MSL Personnel

Director Joseph Dalluge, Ph.D.

Joseph J. Dalluge, Ph.D., is director of the Department of Chemistry's Mass Spectrometry Laboratory. He received his Bachelor of Arts degree in 1991 from Gustavus Adolphus College in Saint Peter, MN, and his doctorate in biochemistry in 1996 from the University of Utah with Professor James A. McCloskey.

He joined the National Institute of Standards and Technology (NIST) from 1996 to 1998 as a National Research Council post-doctoral associate, and continued working at NIST as a Research Scientist from 1998 to 2001. From 2001 to 2008, he worked at Cargill Incorporated Central Research, until his move to the University of Minnesota in 2009.

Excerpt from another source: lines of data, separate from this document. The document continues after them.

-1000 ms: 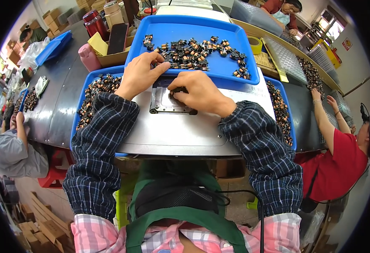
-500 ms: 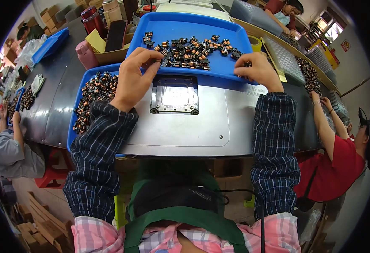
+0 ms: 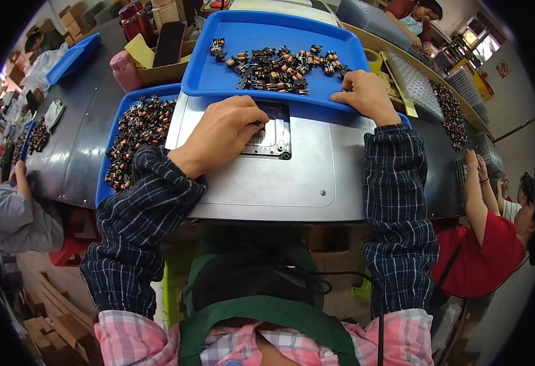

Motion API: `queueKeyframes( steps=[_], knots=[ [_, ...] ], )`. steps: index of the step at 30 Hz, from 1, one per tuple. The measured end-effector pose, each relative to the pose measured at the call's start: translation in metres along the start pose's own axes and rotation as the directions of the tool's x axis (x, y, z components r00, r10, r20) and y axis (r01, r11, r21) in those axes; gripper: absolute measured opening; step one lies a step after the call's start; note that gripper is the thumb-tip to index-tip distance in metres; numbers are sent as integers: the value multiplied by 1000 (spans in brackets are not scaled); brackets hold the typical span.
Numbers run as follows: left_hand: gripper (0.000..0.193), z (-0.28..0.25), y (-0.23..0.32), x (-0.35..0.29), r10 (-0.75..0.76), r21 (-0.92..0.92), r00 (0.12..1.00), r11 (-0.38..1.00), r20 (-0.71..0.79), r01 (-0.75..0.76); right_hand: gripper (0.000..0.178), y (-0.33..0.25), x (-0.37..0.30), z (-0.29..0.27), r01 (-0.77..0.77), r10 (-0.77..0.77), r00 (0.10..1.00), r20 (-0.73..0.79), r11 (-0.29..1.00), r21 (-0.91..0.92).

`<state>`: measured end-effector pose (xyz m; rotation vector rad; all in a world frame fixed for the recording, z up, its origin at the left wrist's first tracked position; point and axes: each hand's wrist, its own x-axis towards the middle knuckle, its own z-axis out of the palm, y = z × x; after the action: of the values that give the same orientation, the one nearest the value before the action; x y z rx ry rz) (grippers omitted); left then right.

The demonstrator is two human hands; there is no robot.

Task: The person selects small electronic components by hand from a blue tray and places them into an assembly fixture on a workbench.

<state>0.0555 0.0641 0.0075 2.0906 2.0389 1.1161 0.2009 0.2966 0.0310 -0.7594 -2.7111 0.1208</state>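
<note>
My left hand (image 3: 224, 131) lies on the grey metal plate (image 3: 292, 183), its curled fingertips pressed together at the left side of a small recessed metal fixture (image 3: 274, 139). Whether they pinch a part is hidden. My right hand (image 3: 365, 94) sits on the front rim of the upper blue tray (image 3: 218, 73), fingers over the edge and thumb out of sight. A loose pile of small dark components (image 3: 276, 64) lies in that tray, just beyond both hands.
A lower blue tray (image 3: 105, 183) under the plate holds copper-wound parts (image 3: 139, 128) on the left. A pink bottle (image 3: 124, 67) and a cardboard box (image 3: 157, 52) stand behind it. A person in red (image 3: 487, 256) works at the right, and another person (image 3: 11, 213) at the left.
My left hand has come back from the pile in the upper tray down to the fixture. My right hand has slid along the tray from its right side to its front rim.
</note>
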Motion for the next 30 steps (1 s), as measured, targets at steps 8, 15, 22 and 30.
queueKeyframes(
  steps=[8,15,22,30],
  knots=[
    [11,-3,2,3,14,77,996,997,83,-21,20,12,-1,-2,-54,60,997,-38,987,150],
    [12,2,-4,3,28,108,996,993,88,-37,21,-47,-15,-2,12,29,999,-42,660,751],
    [13,1,-1,3,102,147,994,983,32,-105,16,-83,-17,20,182,-176,979,-101,549,816],
    [14,-41,-13,-33,-167,65,905,976,-391,208,17,-90,-28,25,384,-387,911,-145,662,644]
  ],
)
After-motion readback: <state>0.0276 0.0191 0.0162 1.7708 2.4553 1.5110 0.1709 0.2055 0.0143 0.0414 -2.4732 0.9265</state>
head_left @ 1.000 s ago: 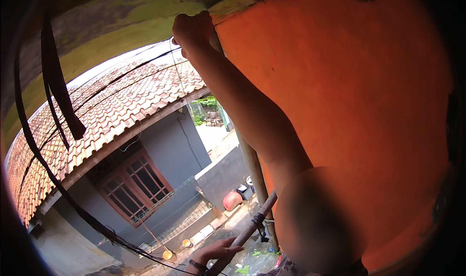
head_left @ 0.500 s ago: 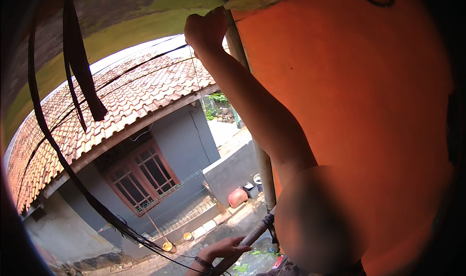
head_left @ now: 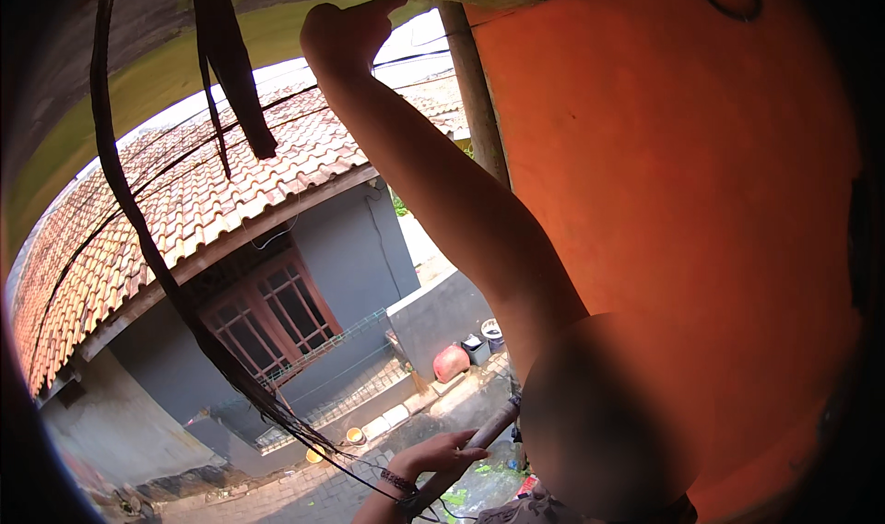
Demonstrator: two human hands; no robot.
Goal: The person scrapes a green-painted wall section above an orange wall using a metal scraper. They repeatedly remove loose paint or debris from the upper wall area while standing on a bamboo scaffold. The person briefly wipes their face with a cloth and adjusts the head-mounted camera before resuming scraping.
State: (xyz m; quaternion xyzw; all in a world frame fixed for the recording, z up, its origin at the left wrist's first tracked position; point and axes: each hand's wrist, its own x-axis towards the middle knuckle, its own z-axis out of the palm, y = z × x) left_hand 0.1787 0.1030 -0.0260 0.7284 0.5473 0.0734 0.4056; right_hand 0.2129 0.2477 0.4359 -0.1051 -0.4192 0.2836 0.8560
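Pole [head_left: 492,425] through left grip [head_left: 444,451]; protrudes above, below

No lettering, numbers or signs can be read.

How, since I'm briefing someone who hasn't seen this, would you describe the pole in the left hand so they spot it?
From the big orange wall on the right, go to the picture's lower middle. There the left hand, a dark bracelet at its wrist, grips a brownish pole. Unlike the nearly upright post at the wall's edge, it slants up to the right.
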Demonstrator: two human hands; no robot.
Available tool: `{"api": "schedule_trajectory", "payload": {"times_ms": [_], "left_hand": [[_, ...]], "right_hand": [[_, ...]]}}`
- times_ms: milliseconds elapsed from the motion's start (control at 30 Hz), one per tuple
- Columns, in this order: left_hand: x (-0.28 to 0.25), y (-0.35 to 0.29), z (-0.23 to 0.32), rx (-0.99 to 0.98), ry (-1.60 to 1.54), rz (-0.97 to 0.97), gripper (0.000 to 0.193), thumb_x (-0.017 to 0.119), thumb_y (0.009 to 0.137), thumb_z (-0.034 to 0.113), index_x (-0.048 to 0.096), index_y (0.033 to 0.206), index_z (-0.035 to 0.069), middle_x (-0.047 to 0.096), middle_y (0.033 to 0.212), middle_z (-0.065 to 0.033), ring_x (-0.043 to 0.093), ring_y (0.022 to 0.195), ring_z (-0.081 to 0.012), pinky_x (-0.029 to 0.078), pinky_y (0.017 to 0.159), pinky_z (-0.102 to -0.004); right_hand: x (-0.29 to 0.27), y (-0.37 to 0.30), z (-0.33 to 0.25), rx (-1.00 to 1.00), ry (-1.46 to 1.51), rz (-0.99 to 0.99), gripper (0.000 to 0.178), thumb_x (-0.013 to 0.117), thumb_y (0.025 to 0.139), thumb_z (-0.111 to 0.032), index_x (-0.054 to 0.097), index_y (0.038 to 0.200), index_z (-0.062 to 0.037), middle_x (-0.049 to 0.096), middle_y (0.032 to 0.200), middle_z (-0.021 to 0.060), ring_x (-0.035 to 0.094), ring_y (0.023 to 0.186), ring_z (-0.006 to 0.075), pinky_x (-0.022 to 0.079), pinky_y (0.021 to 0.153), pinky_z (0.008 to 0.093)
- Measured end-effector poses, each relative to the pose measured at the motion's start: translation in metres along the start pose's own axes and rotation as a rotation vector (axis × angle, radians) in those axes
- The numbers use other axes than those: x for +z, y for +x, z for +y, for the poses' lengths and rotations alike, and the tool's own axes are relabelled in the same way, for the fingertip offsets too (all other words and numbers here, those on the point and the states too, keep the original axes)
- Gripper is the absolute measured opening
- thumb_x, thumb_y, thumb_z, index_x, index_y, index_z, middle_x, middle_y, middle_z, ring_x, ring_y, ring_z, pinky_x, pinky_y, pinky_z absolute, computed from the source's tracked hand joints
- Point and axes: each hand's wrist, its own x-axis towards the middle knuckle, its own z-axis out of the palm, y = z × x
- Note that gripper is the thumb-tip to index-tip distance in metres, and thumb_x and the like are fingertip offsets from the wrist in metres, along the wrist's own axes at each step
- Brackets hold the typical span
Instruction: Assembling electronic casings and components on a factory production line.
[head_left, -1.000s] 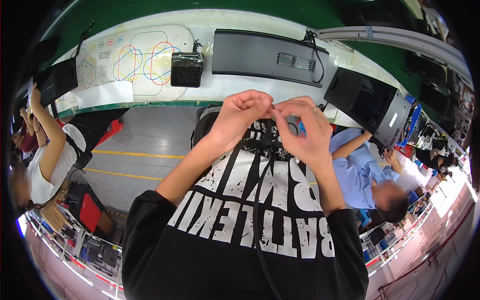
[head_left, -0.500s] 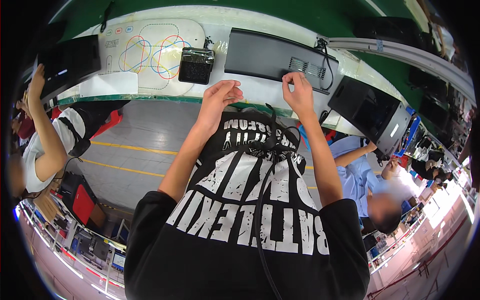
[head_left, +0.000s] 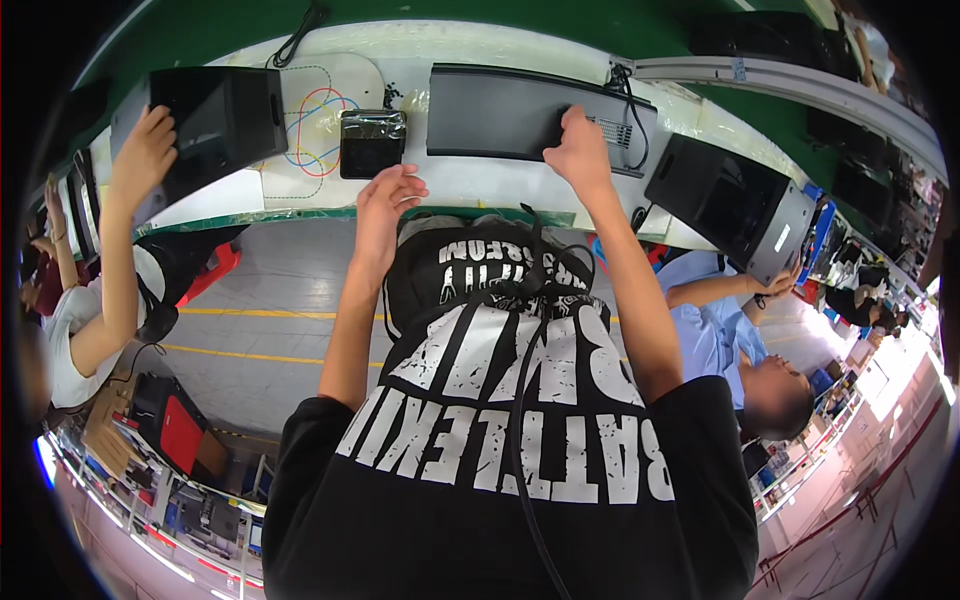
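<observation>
Right hand (head_left: pixel 580 150) up in the upper centre of the frame, over the long, dark grey, rectangular casing (head_left: pixel 490 110) that lies across the white worktop (head_left: pixel 417 125), close by its slotted vents! Those fingers are curled in together; whether they pinch anything or touch the casing, I cannot tell. Over to the left hand (head_left: pixel 385 205), left of centre: fingers loosely bent, slightly apart, right by the lower edge of the small, square, black open box (head_left: pixel 373 150). A black cord (head_left: pixel 637 125) loops over the casing's right end.
</observation>
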Motion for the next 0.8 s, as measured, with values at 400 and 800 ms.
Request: {"api": "schedule_trajectory", "payload": {"times_ms": [400,800], "left_hand": [[0.005,0.083,-0.037,0.415,0.555,0.148,0.041,0.055,0.096,0.026,0.049,0.127,-0.001,0.053,0.119,-0.0135,0.053,0.104,-0.0188,0.042,0.090,-0.0301],[0.025,0.077,-0.039,0.268,0.445,0.080,0.072,0.052,0.097,0.041,0.024,0.149,0.000,0.034,0.150,-0.0145,0.032,0.137,-0.0225,0.022,0.113,-0.0317]], "right_hand": [[0.006,-0.005,-0.022,0.194,0.049,0.013,0.025,0.063,0.057,0.000,0.057,0.081,-0.0037,0.065,0.076,0.0178,0.064,0.077,0.0381,0.051,0.068,0.0437],[-0.085,0.033,0.124,0.016,0.834,0.219,0.034,0.049,0.099,-0.030,0.061,0.115,-0.0027,0.063,0.112,0.0070,0.055,0.107,0.0144,0.039,0.097,0.0294]]}}
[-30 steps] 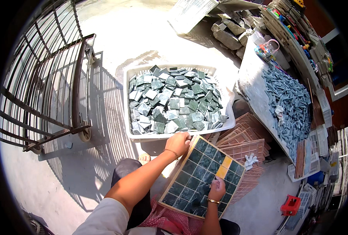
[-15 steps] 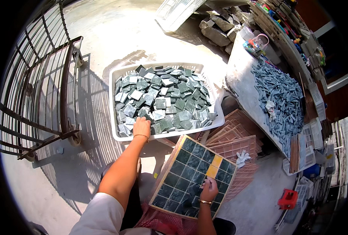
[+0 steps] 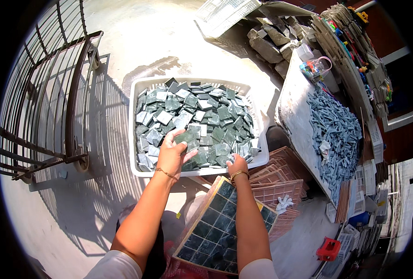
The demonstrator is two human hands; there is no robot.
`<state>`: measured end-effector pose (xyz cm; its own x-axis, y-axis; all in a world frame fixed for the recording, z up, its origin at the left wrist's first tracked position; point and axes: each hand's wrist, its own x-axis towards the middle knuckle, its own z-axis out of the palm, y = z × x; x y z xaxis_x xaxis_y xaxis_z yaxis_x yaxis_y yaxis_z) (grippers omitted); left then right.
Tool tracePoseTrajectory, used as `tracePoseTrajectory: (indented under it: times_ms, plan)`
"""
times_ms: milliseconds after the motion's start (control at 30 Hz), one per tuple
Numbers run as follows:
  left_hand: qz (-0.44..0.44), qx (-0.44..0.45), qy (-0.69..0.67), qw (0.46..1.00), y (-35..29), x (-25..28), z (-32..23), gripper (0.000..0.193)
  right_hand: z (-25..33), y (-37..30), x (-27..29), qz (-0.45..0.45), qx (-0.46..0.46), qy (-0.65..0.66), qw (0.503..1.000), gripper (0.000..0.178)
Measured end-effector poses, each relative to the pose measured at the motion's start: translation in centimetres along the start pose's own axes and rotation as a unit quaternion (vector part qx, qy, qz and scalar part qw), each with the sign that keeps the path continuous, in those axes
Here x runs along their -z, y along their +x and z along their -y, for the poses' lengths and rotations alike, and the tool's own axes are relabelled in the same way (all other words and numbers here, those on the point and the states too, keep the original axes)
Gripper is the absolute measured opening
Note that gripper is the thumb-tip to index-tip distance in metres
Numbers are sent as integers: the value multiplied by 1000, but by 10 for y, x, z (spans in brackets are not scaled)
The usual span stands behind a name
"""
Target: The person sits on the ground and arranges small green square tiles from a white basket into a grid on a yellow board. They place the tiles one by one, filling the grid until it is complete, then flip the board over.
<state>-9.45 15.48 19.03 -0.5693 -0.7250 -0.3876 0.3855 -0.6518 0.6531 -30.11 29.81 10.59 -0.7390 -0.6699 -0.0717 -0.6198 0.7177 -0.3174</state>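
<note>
Green stone tiles, small squares in dark and pale shades, fill the white plastic basket directly ahead of both your hands. Your left hand is over the near left part of the pile, fingers curled around one dark green tile; thumb below it, fingertips on its top edge. Grip is partly closed, and the tile's underside is hidden by your palm. Your right hand rests at the basket's near rim, just right of the left hand, fingers dipped into the tiles. They are covered by the back of the hand, so whether it has hold of anything cannot be told. Each wrist carries a thin bangle.

Below your right forearm lies a tile frame, a tilted grid board with most cells filled by dark green tiles and one yellow empty strip at its right edge. The forearm crosses it and hides several cells; its near end is cut off at the lower edge.

Right of the right hand: a stack of reddish-brown grid moulds, partly under the frame. Beyond those, a pale counter carries a heap of grey-blue stone strips; its far side blurs into cluttered shelves too small to read.

Left of the left hand, a metal gate stands on the concrete floor, throwing barred shadows.
</note>
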Motion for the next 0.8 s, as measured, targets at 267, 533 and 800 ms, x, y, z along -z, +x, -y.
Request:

Dalluge is interested in the use of mass spectrometry for metabolite profiling, biomarker identification and assay development, using HPLC and UPLC combined with electrospray mass spectrometry primarily on triple quadrupole and quadrupole-time-of-flight instrumentation. Current efforts focus on the sensitive detection and quantification of medically relevant diagnostic markers, metabolite profiling for identification of biomarkers relevant to human health, and metabolite profiling approaches to biodiversity research.

Dalluge has been a member of the American Society for Mass Spectrometry since 1994 and is a member of the American Chemical Society. He has 50 publications and one patent, is past president (2003-04) of the Minnesota Mass Spectrometry Discussion Group, and a member of the Editorial Board of Current Protein and Peptide Science.